Model Lazy Transformation

The Object Constraint Language (OCL) is a central component in modeling and transformation languages such as the Unified Modeling Language (UML), the Meta Object Facility (MOF), and Query View Transformation (QVT). OCL is standardized as a strict functional language. We have proposed a lazy evaluation strategy for OCL [36] . This lazy evaluation semantics is beneficial in some model-driven engineering scenarios for speeding up the evaluation times for very large models, simplifying expressions on models by using infinite data structures (e.g., infinite models) and increasing the reusability of OCL libraries. We have implemented the approach on the ATL virtual machine EMFTVM. This is a joint work with the Inria team Atlanmod.
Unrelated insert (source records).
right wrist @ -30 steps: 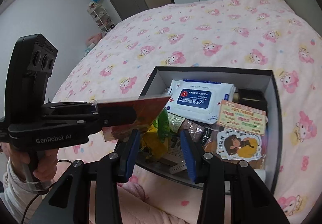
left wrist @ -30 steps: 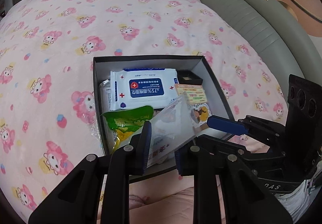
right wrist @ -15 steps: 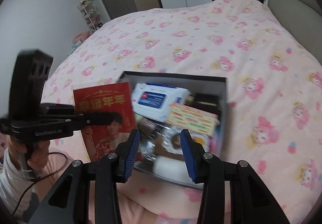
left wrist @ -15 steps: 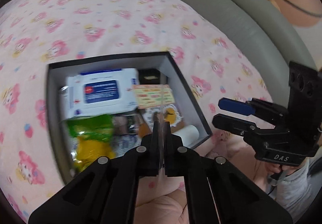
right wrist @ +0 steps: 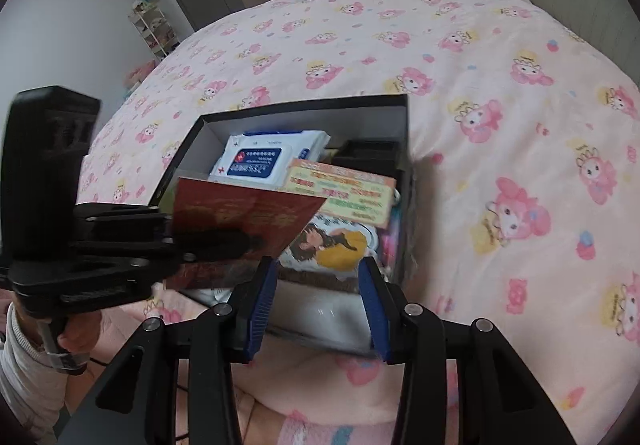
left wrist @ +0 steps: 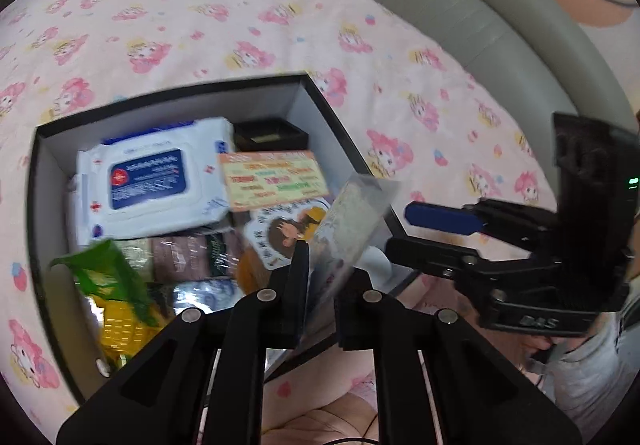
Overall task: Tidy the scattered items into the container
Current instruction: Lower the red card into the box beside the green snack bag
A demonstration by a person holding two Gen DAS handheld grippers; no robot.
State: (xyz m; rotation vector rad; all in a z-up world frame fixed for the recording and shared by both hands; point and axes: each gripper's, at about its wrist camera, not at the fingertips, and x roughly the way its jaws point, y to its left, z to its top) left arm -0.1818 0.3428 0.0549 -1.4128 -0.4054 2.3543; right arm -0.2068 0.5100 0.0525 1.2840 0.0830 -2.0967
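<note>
Bedroom; pink cartoon-print bedspread [right wrist: 460, 57] carries the black box [left wrist: 320, 113], already well filled: wipes pack [left wrist: 152, 181] toward 11 o'clock, green snack bag [left wrist: 108, 277] at 8. No loose items visible on the bedspread. Left gripper [left wrist: 320, 277], jaws easing apart, has the red card [right wrist: 248, 213] between them over the box's near edge. Right gripper [right wrist: 318, 301] half-open, empty.

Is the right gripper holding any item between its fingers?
No, the right gripper is empty; only the box shows between its blue fingers.
</note>
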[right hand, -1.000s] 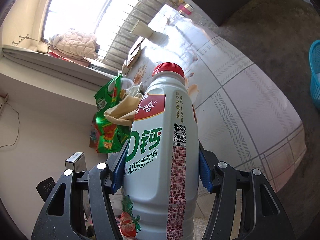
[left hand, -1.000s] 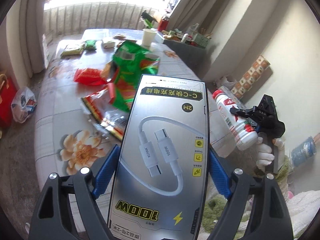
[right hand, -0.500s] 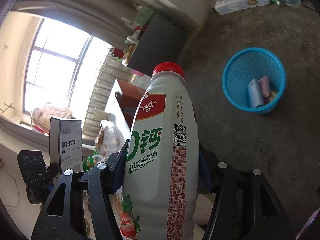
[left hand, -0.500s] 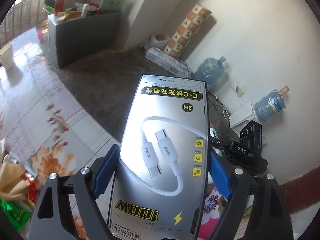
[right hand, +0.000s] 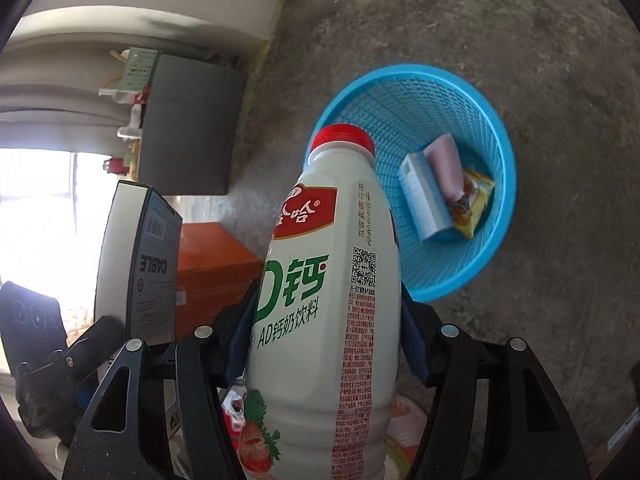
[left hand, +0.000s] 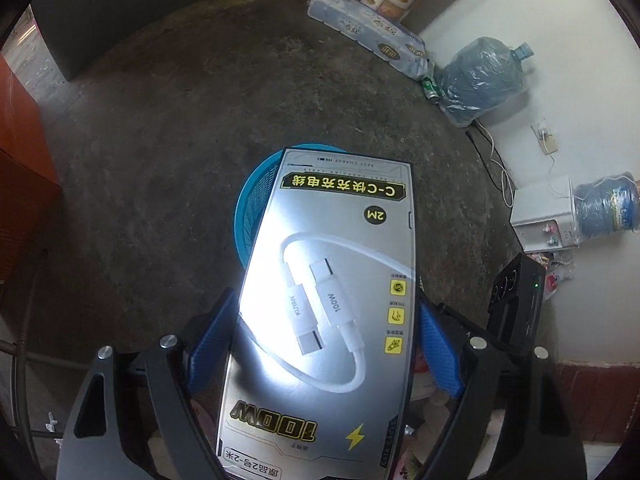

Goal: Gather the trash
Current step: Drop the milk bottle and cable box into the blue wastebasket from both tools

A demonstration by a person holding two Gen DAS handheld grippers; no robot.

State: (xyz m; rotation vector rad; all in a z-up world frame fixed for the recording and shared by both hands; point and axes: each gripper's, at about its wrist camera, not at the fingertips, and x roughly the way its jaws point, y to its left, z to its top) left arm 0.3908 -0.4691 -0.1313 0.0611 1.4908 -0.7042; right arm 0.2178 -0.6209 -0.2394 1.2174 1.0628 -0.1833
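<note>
Left wrist view: the left gripper [left hand: 324, 344] is clamped on the silver cable box [left hand: 328, 308], blue pads pressed to both long edges, the grip unchanged from the earlier frames; what has changed is the backdrop, which a second ago was the flowered table with its wrappers and half a second ago was the wall and floor edge; now the box hangs over the concrete floor [left hand: 160, 140] with the blue basket [left hand: 250, 208] showing directly behind its upper left edge; a wrapped water jug [left hand: 480, 80] and a pack of tissue rolls [left hand: 368, 40] lie by the wall.

Right wrist view: the right gripper [right hand: 326, 340] squeezes the white milk-drink bottle [right hand: 328, 300] at mid-body, red cap up, as before; the blue basket [right hand: 496, 208], far off half a second ago, now sits close behind the bottle's neck, holding a pale blue box [right hand: 420, 196], a pink packet [right hand: 446, 168] and a yellow wrapper [right hand: 474, 204]; the cable box [right hand: 136, 260] stands at the left in the other gripper.
</note>
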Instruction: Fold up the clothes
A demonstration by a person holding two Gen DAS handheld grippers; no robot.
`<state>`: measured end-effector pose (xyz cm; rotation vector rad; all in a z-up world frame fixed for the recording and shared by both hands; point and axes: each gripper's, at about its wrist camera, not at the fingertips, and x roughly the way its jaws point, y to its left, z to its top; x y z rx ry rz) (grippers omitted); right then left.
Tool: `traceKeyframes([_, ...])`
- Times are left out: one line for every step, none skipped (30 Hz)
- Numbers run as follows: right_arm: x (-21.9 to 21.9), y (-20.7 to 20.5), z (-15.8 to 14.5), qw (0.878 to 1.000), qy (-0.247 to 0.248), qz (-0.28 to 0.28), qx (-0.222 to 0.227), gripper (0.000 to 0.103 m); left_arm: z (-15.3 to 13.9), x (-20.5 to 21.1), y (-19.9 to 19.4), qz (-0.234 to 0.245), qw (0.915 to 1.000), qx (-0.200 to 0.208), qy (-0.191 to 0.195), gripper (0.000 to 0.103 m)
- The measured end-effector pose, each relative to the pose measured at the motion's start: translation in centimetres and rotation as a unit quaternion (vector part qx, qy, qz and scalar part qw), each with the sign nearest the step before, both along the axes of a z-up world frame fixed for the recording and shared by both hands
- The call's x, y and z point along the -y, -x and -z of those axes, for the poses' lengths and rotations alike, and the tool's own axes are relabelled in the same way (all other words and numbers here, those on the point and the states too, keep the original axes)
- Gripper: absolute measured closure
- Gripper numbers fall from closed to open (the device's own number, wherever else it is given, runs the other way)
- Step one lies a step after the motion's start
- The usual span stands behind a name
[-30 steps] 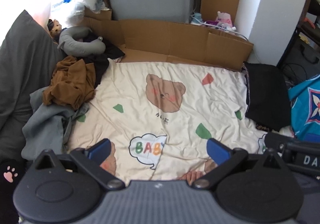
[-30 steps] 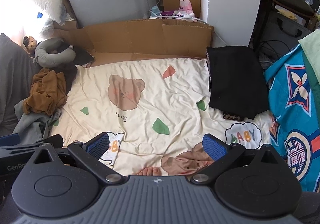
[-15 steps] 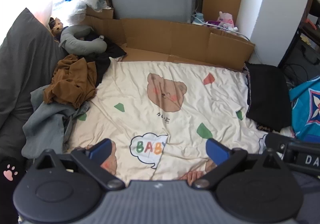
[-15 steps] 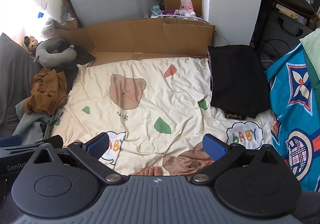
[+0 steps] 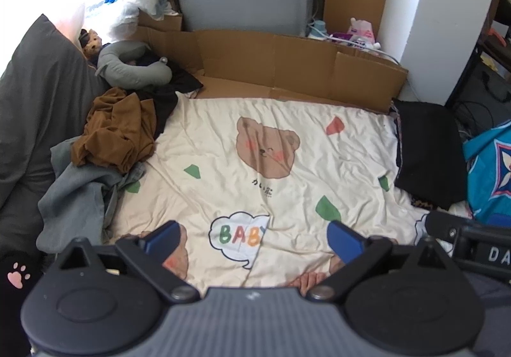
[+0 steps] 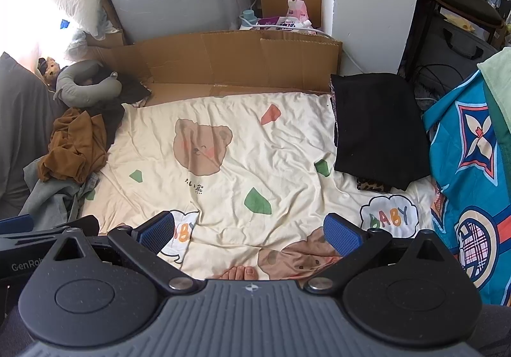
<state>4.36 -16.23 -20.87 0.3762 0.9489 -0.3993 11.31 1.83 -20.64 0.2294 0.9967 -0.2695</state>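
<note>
Clothes, one brown [image 5: 115, 130], one grey [image 5: 76, 203]

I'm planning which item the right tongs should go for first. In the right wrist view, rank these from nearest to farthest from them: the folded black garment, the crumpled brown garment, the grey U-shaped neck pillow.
Measured from the right tongs, which are open and empty:
1. Folded black garment, on the right.
2. Crumpled brown garment, on the left.
3. Grey U-shaped neck pillow, far left, beyond the brown one.

leopard-print cloth [image 6: 372, 185] mostly hidden under black garment [image 6: 377, 130], toes [image 6: 239, 272] half-hidden
</note>
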Motion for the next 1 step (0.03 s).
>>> traceKeyframes([-0.02, 0.02, -0.02, 1.000, 0.000, 0.000, 0.000, 0.001, 0.00, -0.04, -0.01, -0.001, 1.0000, 0.000, 0.000, 0.003])
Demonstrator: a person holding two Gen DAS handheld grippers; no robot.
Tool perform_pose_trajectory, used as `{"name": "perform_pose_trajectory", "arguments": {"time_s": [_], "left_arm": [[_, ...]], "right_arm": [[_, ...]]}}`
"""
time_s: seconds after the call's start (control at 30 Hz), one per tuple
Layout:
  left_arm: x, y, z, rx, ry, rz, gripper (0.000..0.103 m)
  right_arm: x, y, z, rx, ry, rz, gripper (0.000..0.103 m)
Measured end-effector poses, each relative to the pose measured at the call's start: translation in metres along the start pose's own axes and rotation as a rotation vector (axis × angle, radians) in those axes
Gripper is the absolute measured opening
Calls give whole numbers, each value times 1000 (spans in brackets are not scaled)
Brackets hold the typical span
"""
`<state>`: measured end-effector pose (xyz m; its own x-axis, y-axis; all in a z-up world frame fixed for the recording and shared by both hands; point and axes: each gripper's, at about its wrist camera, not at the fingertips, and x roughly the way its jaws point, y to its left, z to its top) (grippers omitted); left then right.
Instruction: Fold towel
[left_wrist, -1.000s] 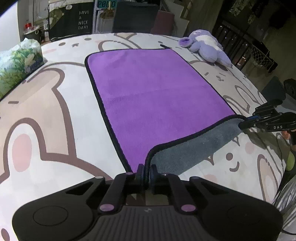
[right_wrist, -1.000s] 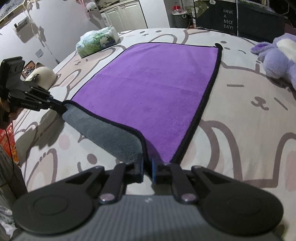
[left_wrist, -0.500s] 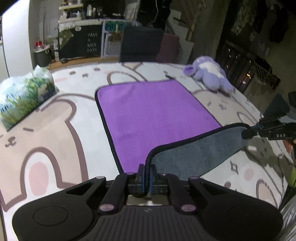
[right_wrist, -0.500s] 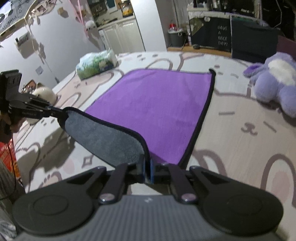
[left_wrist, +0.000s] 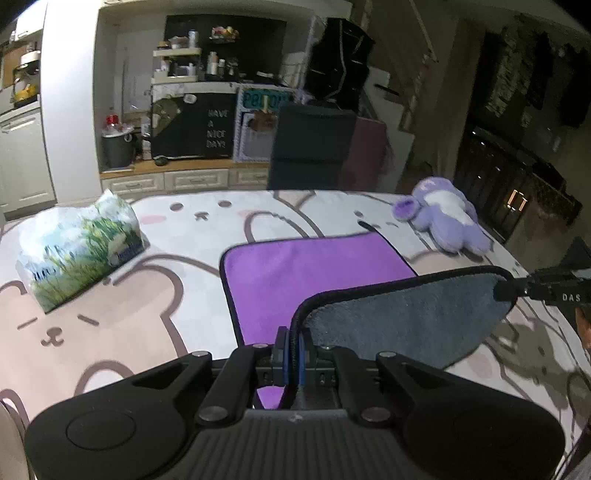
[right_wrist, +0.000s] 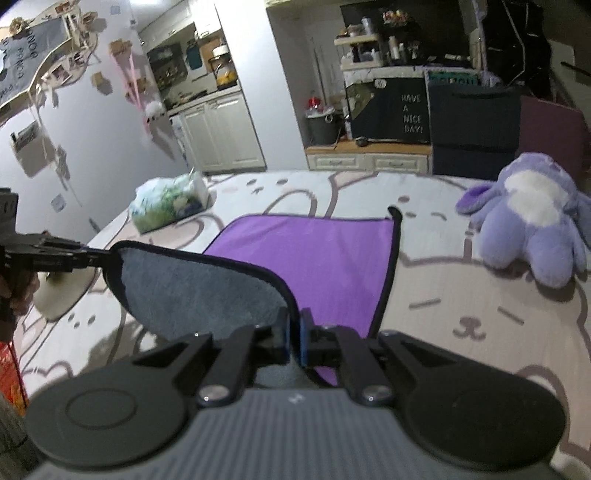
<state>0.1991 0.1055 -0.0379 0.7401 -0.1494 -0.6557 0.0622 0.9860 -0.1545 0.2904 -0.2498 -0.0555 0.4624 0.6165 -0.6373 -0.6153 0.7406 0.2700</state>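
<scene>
A purple towel (left_wrist: 314, 269) with black trim and a grey underside (left_wrist: 402, 317) lies on the bear-print table. Its near edge is lifted off the table, grey side toward me. My left gripper (left_wrist: 294, 350) is shut on the towel's near left corner. My right gripper (right_wrist: 293, 341) is shut on the near right corner; it also shows in the left wrist view (left_wrist: 506, 290) at the right. In the right wrist view the towel (right_wrist: 314, 254) stretches to the left gripper (right_wrist: 107, 258). The far half still lies flat.
A tissue pack (left_wrist: 81, 247) lies at the far left of the table. A purple plush toy (left_wrist: 443, 218) lies at the far right, close to the towel's far corner. A white bowl-like object (right_wrist: 62, 291) sits by the table's left edge. Cabinets stand beyond the table.
Both grippers have risen and moved toward the far side, lifting the towel's near edge higher. More grey underside shows and less purple lies flat.
</scene>
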Motion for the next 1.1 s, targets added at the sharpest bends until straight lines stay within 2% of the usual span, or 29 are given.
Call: {"name": "perform_pose_trajectory", "arguments": {"time_s": [0.6, 1.1], "left_arm": [[42, 12, 52, -33, -86, 91, 5], [105, 24, 82, -54, -70, 152, 5]], "right_arm": [[44, -15, 53, 41, -120, -93, 6], [93, -26, 78, 38, -123, -155, 6]]}}
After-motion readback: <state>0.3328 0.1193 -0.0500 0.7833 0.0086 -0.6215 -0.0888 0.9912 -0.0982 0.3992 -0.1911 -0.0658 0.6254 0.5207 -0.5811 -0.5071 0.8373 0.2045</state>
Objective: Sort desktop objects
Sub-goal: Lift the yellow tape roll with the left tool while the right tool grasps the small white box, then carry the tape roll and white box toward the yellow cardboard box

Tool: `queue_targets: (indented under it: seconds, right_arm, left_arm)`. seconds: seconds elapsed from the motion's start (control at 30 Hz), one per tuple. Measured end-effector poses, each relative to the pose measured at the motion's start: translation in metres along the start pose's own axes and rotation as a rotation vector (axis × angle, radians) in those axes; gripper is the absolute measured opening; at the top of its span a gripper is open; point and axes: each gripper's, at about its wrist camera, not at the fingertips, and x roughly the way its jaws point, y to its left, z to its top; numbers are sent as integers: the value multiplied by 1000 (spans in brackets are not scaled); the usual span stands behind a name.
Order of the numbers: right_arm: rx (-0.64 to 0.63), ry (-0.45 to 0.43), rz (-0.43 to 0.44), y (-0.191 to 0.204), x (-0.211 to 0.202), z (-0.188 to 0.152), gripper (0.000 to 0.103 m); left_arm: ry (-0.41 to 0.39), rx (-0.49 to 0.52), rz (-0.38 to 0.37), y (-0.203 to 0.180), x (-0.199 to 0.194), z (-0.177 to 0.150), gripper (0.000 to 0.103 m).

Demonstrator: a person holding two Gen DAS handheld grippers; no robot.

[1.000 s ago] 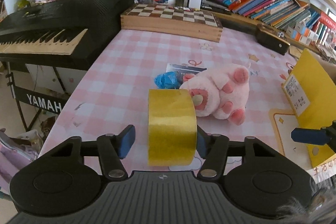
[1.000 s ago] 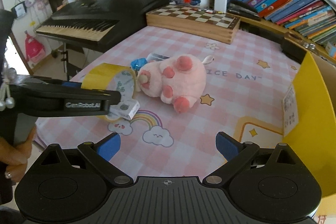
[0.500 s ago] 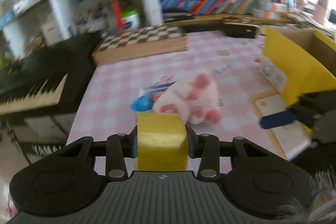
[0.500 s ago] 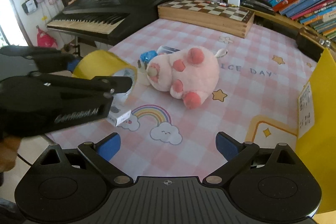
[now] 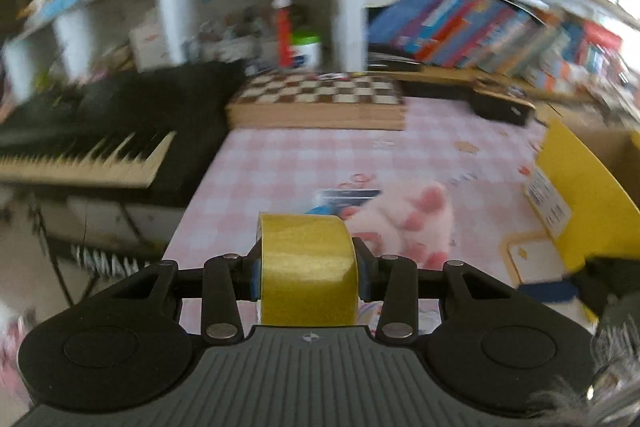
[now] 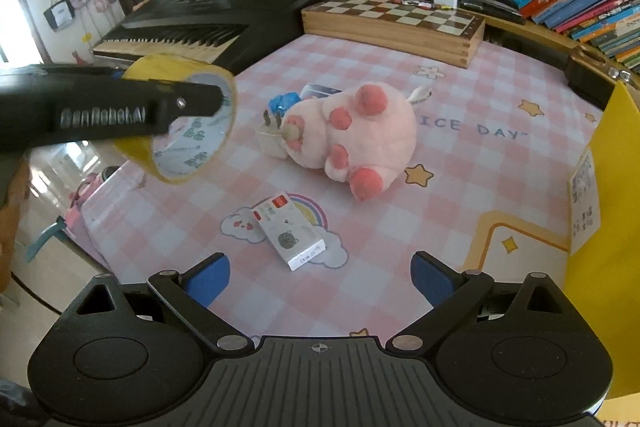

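Left claw (image 5: 307,277) clenched on tape roll (image 5: 307,267), clear of the tabletop (image 6: 460,163); yellow box (image 5: 580,203) lies to its right. Right claw (image 6: 320,281) released.

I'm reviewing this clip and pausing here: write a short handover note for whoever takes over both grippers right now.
Left gripper: shut on the yellow tape roll, lifted clear of the table.
Right gripper: open, empty, hovering near the small white box.
On the table: pink plush toy, white charger plug, blue item behind it.
Yellow box stands at the right.
Done: tape picked up.
Left: place the tape, then sort the rest.
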Motion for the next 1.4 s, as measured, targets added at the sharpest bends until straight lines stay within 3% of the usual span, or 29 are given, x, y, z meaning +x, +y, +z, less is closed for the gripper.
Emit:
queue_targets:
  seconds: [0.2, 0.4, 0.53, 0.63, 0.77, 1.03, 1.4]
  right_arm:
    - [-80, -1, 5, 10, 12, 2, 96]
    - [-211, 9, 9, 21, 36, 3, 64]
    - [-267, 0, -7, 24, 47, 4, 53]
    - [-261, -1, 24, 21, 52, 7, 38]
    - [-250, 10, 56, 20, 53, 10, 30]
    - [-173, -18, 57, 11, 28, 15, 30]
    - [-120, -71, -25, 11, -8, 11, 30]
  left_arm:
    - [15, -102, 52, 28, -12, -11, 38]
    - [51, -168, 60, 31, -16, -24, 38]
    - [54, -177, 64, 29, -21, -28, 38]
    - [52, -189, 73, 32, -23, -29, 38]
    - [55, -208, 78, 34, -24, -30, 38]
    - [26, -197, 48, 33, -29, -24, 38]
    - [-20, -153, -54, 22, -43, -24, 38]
Composition Mechanisms for Constraints Generalization

Structural time series (pattern for sequences of values) can be described with numerous automata-based constraints. In [12] , we describe a large family of constraints for structural time series by means of function composition. We formalize the patterns using finite transducers. Based on that description, we automatically synthesize automata with accumulators, as well as constraint checkers. The description scheme not only unifies the structure of the existing 30 time-series constraints, but also leads to over 600 new constraints, with more than 100,000 lines of synthesized code. This is a joint work with the Inria team Tasc.